And then, detecting each bone key point in the human body by utilizing the double convolutional neural network according to the characteristic information to obtain three-dimensional coordinate information of each bone key point. In this embodiment, the dual branch convolutional neural network includes a first branch convolutional neural network, a second branch convolutional neural network, and an accumulator.

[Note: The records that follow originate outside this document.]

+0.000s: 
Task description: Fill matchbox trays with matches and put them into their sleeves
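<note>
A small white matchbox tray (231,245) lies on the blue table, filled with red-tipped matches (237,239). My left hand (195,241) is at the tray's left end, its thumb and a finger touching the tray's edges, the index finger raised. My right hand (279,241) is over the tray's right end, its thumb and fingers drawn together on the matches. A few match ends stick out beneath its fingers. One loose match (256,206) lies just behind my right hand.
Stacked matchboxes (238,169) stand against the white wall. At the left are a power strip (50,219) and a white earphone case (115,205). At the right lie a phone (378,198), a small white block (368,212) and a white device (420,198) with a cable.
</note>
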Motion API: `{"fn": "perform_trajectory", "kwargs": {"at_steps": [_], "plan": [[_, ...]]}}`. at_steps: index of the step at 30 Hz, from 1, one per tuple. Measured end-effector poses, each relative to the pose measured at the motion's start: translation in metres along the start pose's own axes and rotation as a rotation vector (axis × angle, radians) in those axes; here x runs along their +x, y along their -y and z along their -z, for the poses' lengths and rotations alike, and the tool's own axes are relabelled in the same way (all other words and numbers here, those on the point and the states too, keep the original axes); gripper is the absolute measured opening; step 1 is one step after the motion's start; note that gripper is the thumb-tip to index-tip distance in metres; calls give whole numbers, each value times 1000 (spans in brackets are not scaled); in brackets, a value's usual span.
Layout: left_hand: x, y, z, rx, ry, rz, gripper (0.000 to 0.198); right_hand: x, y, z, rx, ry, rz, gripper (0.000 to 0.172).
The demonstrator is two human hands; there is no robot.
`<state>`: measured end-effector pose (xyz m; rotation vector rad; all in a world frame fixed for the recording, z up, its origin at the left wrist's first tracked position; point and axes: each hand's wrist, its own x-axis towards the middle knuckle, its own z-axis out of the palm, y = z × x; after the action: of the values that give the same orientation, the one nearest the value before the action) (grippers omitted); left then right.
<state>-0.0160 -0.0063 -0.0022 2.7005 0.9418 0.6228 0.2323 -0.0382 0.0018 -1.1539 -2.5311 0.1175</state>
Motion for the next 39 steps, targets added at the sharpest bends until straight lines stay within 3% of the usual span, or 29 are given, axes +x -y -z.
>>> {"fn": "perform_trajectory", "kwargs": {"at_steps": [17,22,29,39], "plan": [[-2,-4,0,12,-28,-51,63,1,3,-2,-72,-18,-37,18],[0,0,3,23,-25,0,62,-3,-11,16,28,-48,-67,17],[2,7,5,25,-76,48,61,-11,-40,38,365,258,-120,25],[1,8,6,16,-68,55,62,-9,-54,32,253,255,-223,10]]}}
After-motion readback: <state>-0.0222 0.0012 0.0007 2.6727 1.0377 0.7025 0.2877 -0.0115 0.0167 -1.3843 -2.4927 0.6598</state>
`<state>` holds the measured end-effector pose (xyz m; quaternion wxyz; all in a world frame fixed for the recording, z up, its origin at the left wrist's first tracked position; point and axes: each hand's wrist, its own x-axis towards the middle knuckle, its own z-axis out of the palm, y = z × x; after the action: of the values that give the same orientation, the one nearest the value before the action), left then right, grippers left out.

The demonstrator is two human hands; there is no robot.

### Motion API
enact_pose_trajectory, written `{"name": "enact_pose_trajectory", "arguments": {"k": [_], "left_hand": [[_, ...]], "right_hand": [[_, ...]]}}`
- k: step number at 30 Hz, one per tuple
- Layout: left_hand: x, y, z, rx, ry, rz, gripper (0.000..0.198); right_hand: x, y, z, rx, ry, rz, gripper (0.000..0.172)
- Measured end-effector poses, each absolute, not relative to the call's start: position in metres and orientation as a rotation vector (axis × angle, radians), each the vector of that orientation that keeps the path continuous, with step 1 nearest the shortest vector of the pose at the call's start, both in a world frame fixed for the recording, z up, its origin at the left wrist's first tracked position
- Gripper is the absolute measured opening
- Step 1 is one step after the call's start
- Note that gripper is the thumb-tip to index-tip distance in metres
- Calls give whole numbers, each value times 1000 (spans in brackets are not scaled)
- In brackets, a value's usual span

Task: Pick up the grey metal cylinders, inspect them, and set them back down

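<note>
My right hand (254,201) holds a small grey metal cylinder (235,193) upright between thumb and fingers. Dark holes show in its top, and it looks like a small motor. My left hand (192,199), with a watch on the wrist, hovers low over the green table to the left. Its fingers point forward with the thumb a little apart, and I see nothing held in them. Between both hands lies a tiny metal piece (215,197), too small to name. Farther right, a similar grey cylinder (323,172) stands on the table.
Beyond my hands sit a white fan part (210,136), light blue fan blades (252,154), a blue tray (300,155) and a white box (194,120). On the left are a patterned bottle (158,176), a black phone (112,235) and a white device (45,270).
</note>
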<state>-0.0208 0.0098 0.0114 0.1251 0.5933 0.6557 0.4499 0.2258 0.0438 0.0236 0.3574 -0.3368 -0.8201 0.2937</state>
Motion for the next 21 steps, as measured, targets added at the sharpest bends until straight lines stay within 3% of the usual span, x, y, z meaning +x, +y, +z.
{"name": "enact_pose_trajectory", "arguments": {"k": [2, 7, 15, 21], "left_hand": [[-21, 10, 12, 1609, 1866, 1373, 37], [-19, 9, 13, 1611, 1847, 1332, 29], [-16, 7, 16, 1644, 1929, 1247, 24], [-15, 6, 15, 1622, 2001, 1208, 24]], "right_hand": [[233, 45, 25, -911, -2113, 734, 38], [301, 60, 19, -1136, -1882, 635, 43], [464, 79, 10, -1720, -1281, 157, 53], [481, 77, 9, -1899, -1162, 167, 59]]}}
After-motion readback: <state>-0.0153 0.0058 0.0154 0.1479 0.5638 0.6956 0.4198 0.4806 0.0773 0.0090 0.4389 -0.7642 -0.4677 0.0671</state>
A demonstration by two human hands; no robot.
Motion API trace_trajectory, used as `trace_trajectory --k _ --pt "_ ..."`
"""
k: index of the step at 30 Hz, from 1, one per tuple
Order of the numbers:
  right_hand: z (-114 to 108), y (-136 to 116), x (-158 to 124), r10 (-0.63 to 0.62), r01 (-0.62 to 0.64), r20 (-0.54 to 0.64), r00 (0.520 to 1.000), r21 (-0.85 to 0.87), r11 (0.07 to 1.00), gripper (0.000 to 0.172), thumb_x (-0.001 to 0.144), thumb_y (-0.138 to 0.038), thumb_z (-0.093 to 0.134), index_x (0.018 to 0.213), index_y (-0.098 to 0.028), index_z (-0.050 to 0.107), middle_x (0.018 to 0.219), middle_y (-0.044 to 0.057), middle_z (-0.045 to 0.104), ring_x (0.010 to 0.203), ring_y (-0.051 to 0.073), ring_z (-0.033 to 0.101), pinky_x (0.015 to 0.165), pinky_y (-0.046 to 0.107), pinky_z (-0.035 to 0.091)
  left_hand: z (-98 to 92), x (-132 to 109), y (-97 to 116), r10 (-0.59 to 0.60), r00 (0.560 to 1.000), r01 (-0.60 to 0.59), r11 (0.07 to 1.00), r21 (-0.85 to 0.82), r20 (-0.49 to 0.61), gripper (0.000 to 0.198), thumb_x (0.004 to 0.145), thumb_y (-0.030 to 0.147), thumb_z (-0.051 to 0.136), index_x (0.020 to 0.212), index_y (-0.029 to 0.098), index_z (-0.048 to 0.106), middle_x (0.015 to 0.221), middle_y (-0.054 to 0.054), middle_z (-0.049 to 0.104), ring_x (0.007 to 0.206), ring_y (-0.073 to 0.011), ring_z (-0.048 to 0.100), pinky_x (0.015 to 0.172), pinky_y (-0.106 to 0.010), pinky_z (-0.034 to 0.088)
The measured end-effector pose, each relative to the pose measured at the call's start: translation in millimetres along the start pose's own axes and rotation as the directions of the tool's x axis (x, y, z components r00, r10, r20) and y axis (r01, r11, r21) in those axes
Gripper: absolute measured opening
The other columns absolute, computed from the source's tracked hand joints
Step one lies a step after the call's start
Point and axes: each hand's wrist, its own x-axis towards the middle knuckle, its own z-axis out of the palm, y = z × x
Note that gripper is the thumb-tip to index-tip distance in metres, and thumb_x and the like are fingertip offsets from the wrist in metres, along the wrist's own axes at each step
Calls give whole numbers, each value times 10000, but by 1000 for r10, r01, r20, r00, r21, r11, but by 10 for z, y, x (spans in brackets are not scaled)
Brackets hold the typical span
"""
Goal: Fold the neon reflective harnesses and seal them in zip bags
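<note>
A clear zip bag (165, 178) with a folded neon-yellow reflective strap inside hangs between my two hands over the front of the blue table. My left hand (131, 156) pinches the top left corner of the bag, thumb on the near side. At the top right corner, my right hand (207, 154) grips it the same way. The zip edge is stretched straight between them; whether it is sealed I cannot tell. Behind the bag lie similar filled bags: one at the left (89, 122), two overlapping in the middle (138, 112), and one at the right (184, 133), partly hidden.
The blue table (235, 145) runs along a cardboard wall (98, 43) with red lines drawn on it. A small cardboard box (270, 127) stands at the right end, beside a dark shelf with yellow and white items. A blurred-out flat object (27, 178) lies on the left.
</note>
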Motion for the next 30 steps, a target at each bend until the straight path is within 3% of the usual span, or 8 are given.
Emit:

The first branch convolutional neural network comprises a front-stage network, a front-stage loss calculator, a rear-stage network and a rear-stage loss calculator; the pre-network comprises 3 3×3 convolution layers and 2 1×1 convolution layers; 3X 3 convolution layers are sequentially stacked from bottom to top, 2 1X 1 convolution layers are sequentially stacked from bottom to top, the 1X 1 convolution layers are stacked above the 3X 3 convolution layers, and the output of the 1X 1 convolution layer positioned at the top layer is connected with the input of the front-stage loss calculator; the latter network comprises 5 7×7 convolutional layers and 2 1×1 convolutional layers; 5 7×7 convolution layers are sequentially stacked from bottom to top, 2 1×1 convolution layers are sequentially stacked from bottom to top, the 1×1 convolution layers are stacked above the 7×7 convolution layers, and the output of the 1×1 convolution layer positioned at the top layer is connected with the input of the subsequent-stage loss calculator; the structure of the first branch convolutional neural network is the same as that of the second branch convolutional neural network; the feature map is respectively input into a bottom layer of the first branch convolutional neural network, a bottom layer of the second branch neural network and an accumulator; the output of the front-stage loss calculator of the first branch convolutional neural network and the output of the front-stage loss calculator of the second branch convolutional neural network are connected into an accumulator; the output of the accumulator is respectively connected with the back-stage network of the first branch convolutional neural network and the back-stage network of the second branch convolutional neural network.

The feature map extracted through the VGG network is input into the front-stage networks of the first branch convolutional neural network and the second branch convolutional neural network, and three-dimensional coordinates of all key points in the picture and each key point are obtained through multi-order regression of the double branch convolutional neural network.

The key points of the human skeleton collected in this embodiment include: left and right eyebrows, left and right cheekbones, left and right shoulders, left and right elbow joints, left and right wrist joints, left and right hip joints, left and right knee joints, and left and right ankle joints.

Finally, all key points are connected through a greedy algorithm to form the whole skeleton diagram of the human body. In addition, the first branch convolution neural network outputs a 2D confidence map of key points of human bones, and the second branch convolution neural network outputs the trend of pixel points in the bones. In addition, in each branch convolutional neural network, after the multi-level regression of the front-level network and the multi-level regression of the rear-level network, the L2 paradigm is adopted to perform loss calculation.

When the VGG network is constructed in advance, in order to diversify data, people with different body types are selected as acquisition objects when the data set is acquired, and a large number of two-dimensional coordinates are complicated and time-consuming to train, so that the convergence of the network is accelerated during training, and normalization processing is required to be performed on the data.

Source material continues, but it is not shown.